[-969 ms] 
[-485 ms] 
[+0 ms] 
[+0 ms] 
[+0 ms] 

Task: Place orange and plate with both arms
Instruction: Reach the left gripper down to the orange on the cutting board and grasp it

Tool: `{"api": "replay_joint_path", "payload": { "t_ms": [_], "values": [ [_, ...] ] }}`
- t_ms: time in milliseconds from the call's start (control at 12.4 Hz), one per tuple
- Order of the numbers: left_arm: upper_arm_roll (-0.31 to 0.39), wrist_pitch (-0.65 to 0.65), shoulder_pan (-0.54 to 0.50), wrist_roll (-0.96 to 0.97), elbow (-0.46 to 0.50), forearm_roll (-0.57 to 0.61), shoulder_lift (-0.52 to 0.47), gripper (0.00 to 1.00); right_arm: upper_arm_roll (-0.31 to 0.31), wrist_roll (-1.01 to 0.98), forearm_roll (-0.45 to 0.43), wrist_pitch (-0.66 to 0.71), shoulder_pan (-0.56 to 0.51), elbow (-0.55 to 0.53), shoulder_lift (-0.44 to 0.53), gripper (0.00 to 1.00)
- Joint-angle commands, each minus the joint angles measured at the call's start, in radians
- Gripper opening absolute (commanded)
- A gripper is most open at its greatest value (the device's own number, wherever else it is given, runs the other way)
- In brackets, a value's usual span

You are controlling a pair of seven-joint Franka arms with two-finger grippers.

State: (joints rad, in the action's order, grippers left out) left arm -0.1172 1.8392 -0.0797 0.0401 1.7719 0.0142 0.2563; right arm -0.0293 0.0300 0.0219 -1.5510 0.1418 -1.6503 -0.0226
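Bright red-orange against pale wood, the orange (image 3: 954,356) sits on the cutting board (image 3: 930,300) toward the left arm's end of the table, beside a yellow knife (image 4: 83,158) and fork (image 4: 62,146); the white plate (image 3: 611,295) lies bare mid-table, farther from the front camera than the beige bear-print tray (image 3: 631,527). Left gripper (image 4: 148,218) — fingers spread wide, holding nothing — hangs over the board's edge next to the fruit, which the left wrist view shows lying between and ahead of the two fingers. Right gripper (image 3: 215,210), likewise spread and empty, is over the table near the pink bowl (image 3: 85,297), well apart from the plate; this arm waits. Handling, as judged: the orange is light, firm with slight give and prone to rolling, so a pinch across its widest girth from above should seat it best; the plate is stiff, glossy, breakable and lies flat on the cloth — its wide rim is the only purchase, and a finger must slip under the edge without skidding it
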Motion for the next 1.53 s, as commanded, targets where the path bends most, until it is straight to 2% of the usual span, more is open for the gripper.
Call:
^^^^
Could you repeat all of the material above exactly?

[-969 ms] 
[-485 ms] 
[+0 ms] 
[+0 ms] 
[+0 ms] 

Task: Place orange and plate with both arms
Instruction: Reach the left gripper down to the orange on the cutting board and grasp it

Tool: `{"api": "replay_joint_path", "payload": { "t_ms": [_], "values": [ [_, ...] ] }}`
- t_ms: time in milliseconds from the call's start (control at 12.4 Hz), one per tuple
- Order of the numbers: left_arm: upper_arm_roll (-0.31 to 0.39), wrist_pitch (-0.65 to 0.65), shoulder_pan (-0.54 to 0.50), wrist_roll (-0.96 to 0.97), elbow (-0.46 to 0.50), forearm_roll (-0.57 to 0.61), shoulder_lift (-0.52 to 0.47), gripper (0.00 to 1.00); right_arm: upper_arm_roll (-0.31 to 0.31), wrist_roll (-1.01 to 0.98), forearm_roll (-0.45 to 0.43), wrist_pitch (-0.66 to 0.71), shoulder_pan (-0.56 to 0.51), elbow (-0.55 to 0.53), shoulder_lift (-0.44 to 0.53), gripper (0.00 to 1.00)
- Joint-angle commands, each minus the joint angles measured at the call's start, in radians
- Gripper opening absolute (commanded)
- A gripper is most open at its greatest value (the device's own number, wherever else it is given, runs the other way)
- In brackets, a value's usual span

You are controlling a pair of seven-joint Franka arms with two-finger grippers.

State: (joints rad, in the action's order, grippers left out) left arm -0.1172 1.8392 -0.0797 0.0401 1.7719 0.0142 0.2563; right arm -0.0293 0.0300 0.0219 -1.5510 0.1418 -1.6503 -0.0226
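Bright red-orange against pale wood, the orange (image 3: 954,356) sits on the cutting board (image 3: 930,300) toward the left arm's end of the table, beside a yellow knife (image 4: 83,158) and fork (image 4: 62,146); the white plate (image 3: 611,295) lies bare mid-table, farther from the front camera than the beige bear-print tray (image 3: 631,527). Left gripper (image 4: 148,218) — fingers spread wide, holding nothing — hangs over the board's edge next to the fruit, which the left wrist view shows lying between and ahead of the two fingers. Right gripper (image 3: 215,210), likewise spread and empty, is over the table near the pink bowl (image 3: 85,297), well apart from the plate; this arm waits. Handling, as judged: the orange is light, firm with slight give and prone to rolling, so a pinch across its widest girth from above should seat it best; the plate is stiff, glossy, breakable and lies flat on the cloth — its wide rim is the only purchase, and a finger must slip under the edge without skidding it
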Motion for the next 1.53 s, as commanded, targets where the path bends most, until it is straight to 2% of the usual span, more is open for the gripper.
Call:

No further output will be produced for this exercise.